Among the entries below, count the lines that contain the word "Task". Write down only the total.

'''

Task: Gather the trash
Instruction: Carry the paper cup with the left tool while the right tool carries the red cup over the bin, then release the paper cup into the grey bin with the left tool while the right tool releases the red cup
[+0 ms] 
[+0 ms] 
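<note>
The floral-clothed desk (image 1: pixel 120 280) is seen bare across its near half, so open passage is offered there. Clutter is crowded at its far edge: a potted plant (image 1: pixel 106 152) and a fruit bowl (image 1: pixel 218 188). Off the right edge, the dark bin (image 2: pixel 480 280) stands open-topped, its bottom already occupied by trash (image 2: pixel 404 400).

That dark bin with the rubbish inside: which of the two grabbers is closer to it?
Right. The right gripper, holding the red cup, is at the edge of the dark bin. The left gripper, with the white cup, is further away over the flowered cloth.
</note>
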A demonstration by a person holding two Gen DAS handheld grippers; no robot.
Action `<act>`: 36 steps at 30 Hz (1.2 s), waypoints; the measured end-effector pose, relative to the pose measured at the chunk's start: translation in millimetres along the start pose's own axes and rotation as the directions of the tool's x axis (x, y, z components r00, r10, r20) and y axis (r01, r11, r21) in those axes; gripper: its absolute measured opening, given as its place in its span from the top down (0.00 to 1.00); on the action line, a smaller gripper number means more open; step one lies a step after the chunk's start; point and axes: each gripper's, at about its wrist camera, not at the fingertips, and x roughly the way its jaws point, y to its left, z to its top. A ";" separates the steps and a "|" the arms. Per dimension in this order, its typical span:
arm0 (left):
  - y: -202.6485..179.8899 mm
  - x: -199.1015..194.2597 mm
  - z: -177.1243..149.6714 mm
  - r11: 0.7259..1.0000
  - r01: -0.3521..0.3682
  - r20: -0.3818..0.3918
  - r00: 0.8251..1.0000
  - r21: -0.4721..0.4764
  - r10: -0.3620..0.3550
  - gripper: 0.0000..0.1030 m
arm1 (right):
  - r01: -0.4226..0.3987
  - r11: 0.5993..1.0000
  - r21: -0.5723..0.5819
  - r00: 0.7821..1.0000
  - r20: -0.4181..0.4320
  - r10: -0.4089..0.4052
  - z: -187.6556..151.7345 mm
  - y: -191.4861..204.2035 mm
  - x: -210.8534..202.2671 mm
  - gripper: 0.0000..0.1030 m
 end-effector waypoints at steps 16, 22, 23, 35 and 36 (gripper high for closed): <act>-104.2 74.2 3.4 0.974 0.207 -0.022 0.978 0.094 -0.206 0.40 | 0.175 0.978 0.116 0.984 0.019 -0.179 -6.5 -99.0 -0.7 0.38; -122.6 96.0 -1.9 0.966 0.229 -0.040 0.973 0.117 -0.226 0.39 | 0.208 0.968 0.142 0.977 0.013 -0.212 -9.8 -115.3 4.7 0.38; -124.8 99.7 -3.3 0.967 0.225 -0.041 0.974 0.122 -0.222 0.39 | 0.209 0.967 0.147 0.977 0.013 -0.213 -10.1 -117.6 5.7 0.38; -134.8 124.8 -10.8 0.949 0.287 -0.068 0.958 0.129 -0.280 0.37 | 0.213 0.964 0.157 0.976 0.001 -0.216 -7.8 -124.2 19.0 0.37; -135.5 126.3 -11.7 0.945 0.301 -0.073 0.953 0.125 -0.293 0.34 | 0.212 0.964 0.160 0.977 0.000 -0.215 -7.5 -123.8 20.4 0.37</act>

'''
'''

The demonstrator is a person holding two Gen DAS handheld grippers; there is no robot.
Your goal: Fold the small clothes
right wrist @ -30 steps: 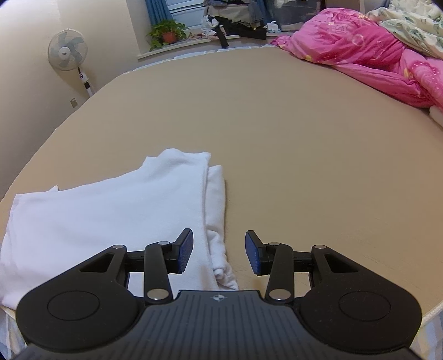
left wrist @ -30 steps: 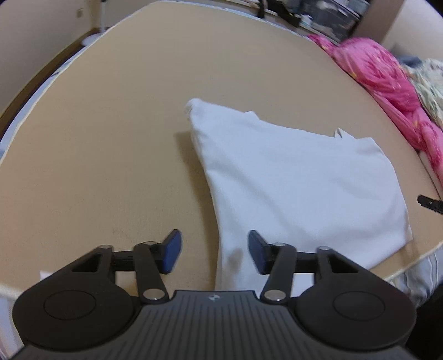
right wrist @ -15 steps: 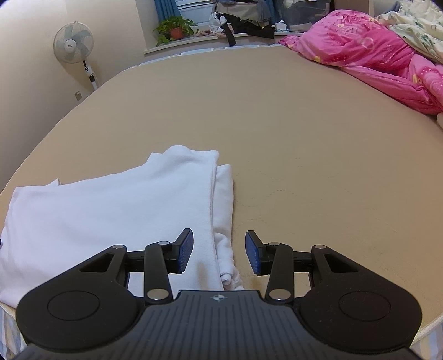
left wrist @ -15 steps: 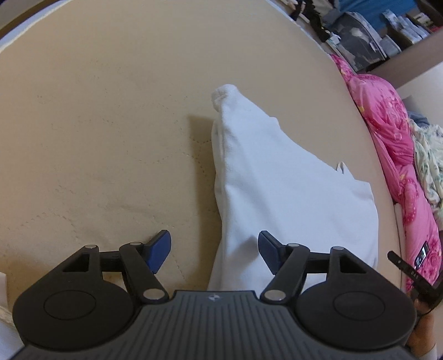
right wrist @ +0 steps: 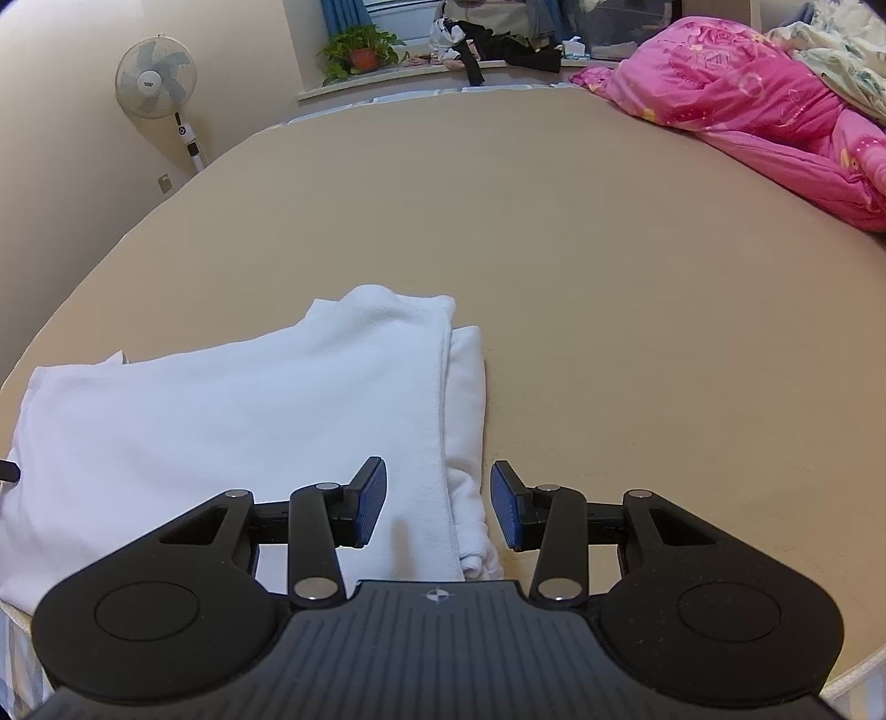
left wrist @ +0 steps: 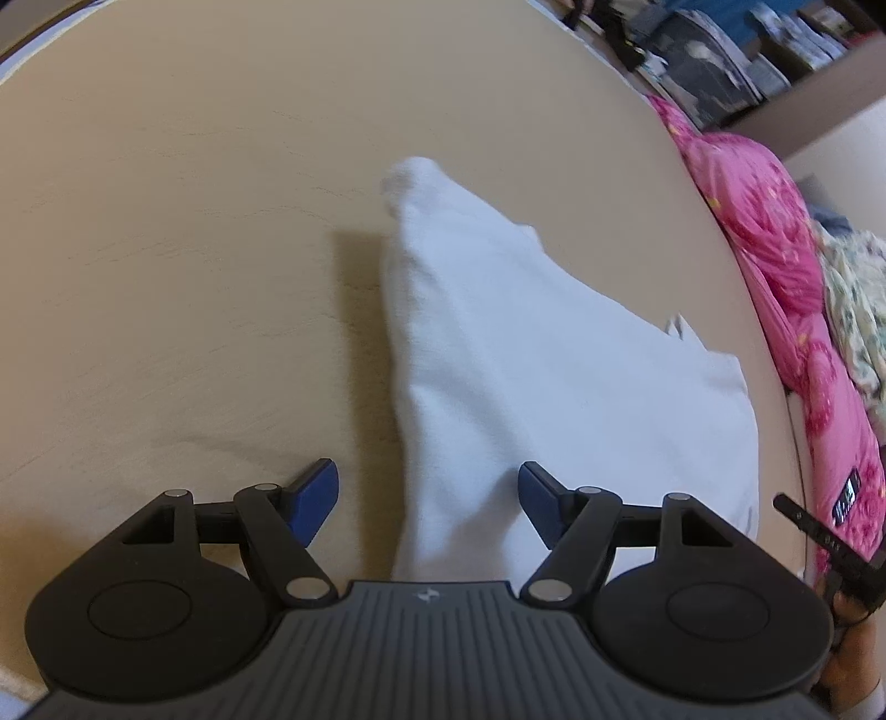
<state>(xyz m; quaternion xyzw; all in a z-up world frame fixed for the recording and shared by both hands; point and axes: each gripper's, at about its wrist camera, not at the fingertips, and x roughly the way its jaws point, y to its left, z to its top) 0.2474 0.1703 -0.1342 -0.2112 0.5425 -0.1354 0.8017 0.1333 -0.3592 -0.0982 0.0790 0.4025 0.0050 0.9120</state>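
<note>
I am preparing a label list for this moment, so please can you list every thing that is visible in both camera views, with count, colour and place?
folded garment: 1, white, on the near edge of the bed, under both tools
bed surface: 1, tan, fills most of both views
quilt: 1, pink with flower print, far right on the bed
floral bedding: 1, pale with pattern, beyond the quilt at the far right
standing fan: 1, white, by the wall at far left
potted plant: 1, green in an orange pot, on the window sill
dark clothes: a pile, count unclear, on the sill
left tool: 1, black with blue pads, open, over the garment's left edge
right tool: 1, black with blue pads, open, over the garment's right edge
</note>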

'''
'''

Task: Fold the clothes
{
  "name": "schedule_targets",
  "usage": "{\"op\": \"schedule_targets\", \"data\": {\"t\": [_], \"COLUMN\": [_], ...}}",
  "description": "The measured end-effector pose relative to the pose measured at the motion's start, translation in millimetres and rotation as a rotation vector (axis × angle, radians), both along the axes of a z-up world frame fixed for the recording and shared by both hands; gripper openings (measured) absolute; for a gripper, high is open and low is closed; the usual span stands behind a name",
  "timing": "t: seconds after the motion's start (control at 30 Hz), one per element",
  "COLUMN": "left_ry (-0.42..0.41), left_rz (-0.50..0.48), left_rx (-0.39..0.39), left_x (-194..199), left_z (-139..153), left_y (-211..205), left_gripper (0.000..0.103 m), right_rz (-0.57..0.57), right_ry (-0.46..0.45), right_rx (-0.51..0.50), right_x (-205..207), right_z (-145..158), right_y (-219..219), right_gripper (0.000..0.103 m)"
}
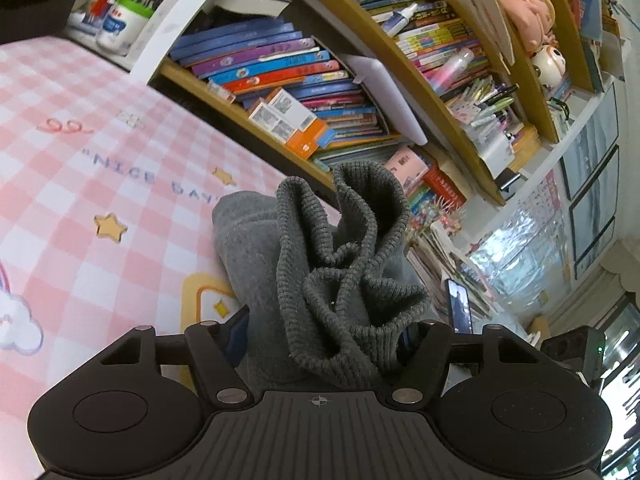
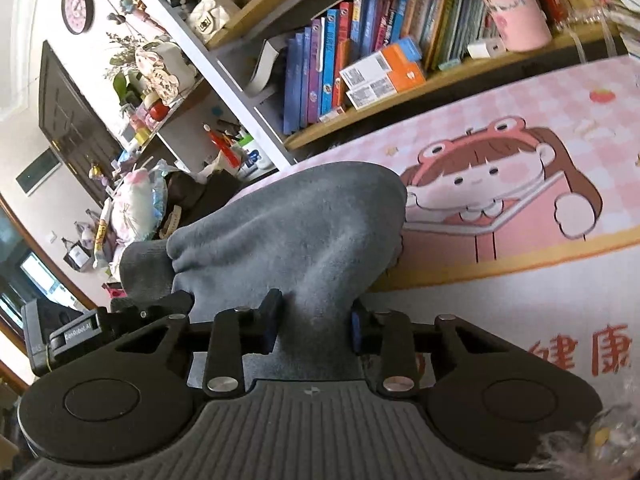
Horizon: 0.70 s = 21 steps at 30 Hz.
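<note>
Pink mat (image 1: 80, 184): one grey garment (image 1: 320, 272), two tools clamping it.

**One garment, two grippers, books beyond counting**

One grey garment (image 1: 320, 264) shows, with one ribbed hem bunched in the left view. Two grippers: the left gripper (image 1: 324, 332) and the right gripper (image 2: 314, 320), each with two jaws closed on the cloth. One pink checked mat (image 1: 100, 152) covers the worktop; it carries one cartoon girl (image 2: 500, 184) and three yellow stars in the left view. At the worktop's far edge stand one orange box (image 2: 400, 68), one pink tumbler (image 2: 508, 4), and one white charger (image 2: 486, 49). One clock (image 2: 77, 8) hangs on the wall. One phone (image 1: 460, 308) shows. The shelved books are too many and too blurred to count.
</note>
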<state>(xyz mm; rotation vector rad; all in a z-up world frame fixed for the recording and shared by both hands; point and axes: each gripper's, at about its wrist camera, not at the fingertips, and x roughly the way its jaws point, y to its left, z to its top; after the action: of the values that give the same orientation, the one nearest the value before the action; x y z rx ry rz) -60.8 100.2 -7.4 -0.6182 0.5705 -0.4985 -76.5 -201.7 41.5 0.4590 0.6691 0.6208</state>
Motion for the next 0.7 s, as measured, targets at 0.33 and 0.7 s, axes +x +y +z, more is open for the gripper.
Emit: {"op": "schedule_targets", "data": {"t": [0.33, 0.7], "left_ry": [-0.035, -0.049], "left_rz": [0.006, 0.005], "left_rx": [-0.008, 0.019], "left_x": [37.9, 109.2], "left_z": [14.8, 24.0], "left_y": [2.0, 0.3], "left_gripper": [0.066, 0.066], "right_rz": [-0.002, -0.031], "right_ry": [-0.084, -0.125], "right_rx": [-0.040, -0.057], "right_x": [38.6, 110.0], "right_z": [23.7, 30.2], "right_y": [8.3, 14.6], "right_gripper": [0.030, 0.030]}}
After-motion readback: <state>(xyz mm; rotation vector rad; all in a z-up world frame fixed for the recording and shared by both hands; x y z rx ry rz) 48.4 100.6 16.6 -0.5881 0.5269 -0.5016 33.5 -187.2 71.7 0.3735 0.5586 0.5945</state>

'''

* _Result for this exercise_
2